Но, внедрявшийся в течение долгих лет, он, естественно, не мог не оставить следа в сознании сотен тысяч бойцов и командиров Красной Армии. И ничего крамольного в том, что он, Звягинцев, напомнил об этом, высказал опасение, не было.
Однако на Королева слова эти произвели совершенно неожиданный для Звягинцева эффект. Он считал полковника человеком честным, неглупым, хотя и с хитрецой, прямым, но свято придерживающимся принципов военной субординации. Его реакция на, казалось бы, невинную критику недавно
А Королев все еще молчал, сосредоточенно и зло глядя на Звягинцева, и тому казалось, что полковник ищет слова, которые наиболее полно выразят его возмущение. Но Звягинцев ошибался. Потому что в эти минуты молчания Королев думал совсем о другом. О том, чего в силу своего невысокого служебного положения не мог знать Звягинцев.
Полковник вспомнил, как несколько месяцев тому назад командующий и член Военного совета вызвали к себе руководящий состав штаба округа, чтобы информировать их о состоявшемся в Москве заседании Главного военного совета. Речь на заседании шла о плане военных действий против Финляндии, поскольку все попытки правительства разрешить мирным путем вопросы безопасности северо-западных границ страны не дали положительных результатов и вооруженные провокации финнов на границе продолжались.
Информация командующего была сухой и сжатой. Однако из нее следовало, что план, разработанный под руководством начальника Генштаба маршала Шапошникова, был подвергнут резкой критике Сталиным. Шапошникову ставились в вину недооценка военной мощи Красной Армии и переоценка возможностей армии финской. Его план был отвергнут.
Но главное для Королева и всех присутствующих на совещании у командующего заключалось в том, что именно руководству Ленинградского военного округа и поручалось составить новый план финской кампании, а в основу его положить критику и замечания Главного военного совета.
В составлении этого плана, в основу которого и лег принцип воевать «малой кровью», то есть расчет на быстрый разгром врага ограниченными силами и без сосредоточения необходимых резервов, приняли участие десятки работников штаба округа, в том числе и Звягинцев.
Однако лишь немногие из них, и уж конечно не Звягинцев, знали о том, другом, отвергнутом плане.

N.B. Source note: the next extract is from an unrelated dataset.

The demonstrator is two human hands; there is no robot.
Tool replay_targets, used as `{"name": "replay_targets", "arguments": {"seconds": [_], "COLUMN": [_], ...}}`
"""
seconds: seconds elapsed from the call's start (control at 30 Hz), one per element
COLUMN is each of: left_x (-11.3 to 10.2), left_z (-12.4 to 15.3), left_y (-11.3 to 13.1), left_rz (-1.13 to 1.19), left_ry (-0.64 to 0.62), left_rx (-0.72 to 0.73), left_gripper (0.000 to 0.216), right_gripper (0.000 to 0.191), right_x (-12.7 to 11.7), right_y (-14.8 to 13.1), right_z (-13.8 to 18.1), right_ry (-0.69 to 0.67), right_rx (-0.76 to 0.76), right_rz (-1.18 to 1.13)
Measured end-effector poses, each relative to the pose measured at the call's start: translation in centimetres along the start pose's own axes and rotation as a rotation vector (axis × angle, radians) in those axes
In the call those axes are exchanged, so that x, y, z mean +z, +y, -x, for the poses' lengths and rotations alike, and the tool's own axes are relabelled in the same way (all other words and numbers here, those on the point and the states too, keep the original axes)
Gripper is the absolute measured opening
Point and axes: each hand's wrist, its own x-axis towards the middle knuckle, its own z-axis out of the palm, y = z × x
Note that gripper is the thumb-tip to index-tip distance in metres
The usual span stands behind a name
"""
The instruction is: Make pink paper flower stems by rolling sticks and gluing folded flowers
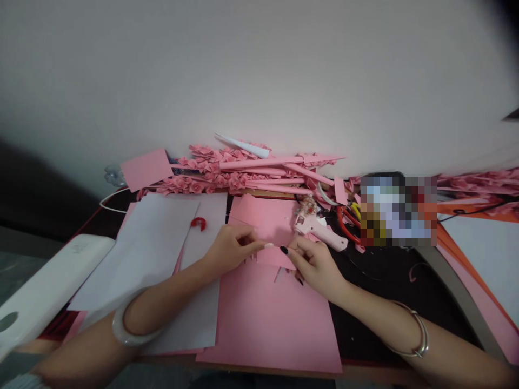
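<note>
Gripped a small pink paper piece (pixel 272 233) from both sides, pinched between thumb and fingertips of the left hand (pixel 232 249) at its left edge and of the right hand (pixel 317 266) at its lower right, both closed on it. Sat over the far end of a large pink sheet (pixel 271 324), just in front of a glue gun (pixel 321 231) — grey sheets (pixel 150 254) to the left, folded pink paper heap (pixel 219 175) further back

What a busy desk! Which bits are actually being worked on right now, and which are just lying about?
In hand: small pink paper piece, pinched by left hand and right hand, over the large pink sheet.
Lying about: glue gun, white sheets, folded pink paper pile, white paper cone.
</note>
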Motion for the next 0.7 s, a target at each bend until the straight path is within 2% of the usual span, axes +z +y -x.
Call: {"name": "replay_targets", "arguments": {"seconds": [0.1, 0.23, 0.3, 0.43, 0.6, 0.7], "left_x": [-0.21, 0.1, 0.31, 0.42, 0.34, 0.28], "left_z": [-0.07, 0.16, 0.32, 0.41, 0.27, 0.2], "left_y": [0.01, -0.3, -0.52, -0.67, -0.21, 0.13], "left_rz": [-0.04, -0.125, -0.204, -0.276, -0.135, -0.066], "left_ry": [0.061, -0.132, -0.168, -0.167, -0.119, -0.148], "left_rx": [0.137, 0.411, 0.463, 0.396, 0.262, 0.183], "left_gripper": [0.025, 0.044, 0.045, 0.044, 0.043, 0.039], "right_gripper": [0.026, 0.027, 0.026, 0.025, 0.039, 0.037], "right_x": [0.02, 0.19, 0.28, 0.29, 0.17, 0.1], "right_y": [-0.34, -0.64, -0.51, -0.03, 0.04, -0.03], "right_z": [-0.18, -0.29, -0.31, -0.46, -0.66, -0.74], "right_ry": [-0.029, -0.06, -0.065, -0.058, -0.139, -0.14], "right_rx": [0.16, 0.273, 0.291, 0.24, 0.134, 0.139], "right_rz": [-0.168, -0.322, -0.396, -0.533, -0.573, -0.559]}}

Но Королев был среди этих немногих. И мысли его возвращались к нему не раз, когда читал фронтовые сводки, когда беседовал с прибывающими с Карельского перешейка обмороженными, надрывно кашляющими командирами. Он видел перед собой занесенные снегом дороги, по которым медленно, неся большие потери от артиллерии, снайперского огня и сорокаградусных морозов, продвигались части Красной Армии. И ему, Королеву, и другим руководителям штаба было уже ясно, что допущена серьезная ошибка, что, очевидно, тот, другой, отвергнутый в Москве план был более правильным. И все же он никогда не позволил бы себе признать это вслух…
Тот день, когда в Москве решили, что следует вернуться к старому плану, когда были подтянуты необходимые резервы и дополнительное вооружение и войска Северо-Западного фронта, созданного на базе Ленинградского военного округа, при поддержке флота и авиации смогли перейти в решительное наступление, — тот день был для Королева праздником.
Прорыв линии Маннергейма, предопределивший победу наших войск, помог ему изжить горечь первых бесконечных недель войны.
Он старался не вспоминать о прошлом, убеждая себя в том, что из событий сделаны все необходимые выводы.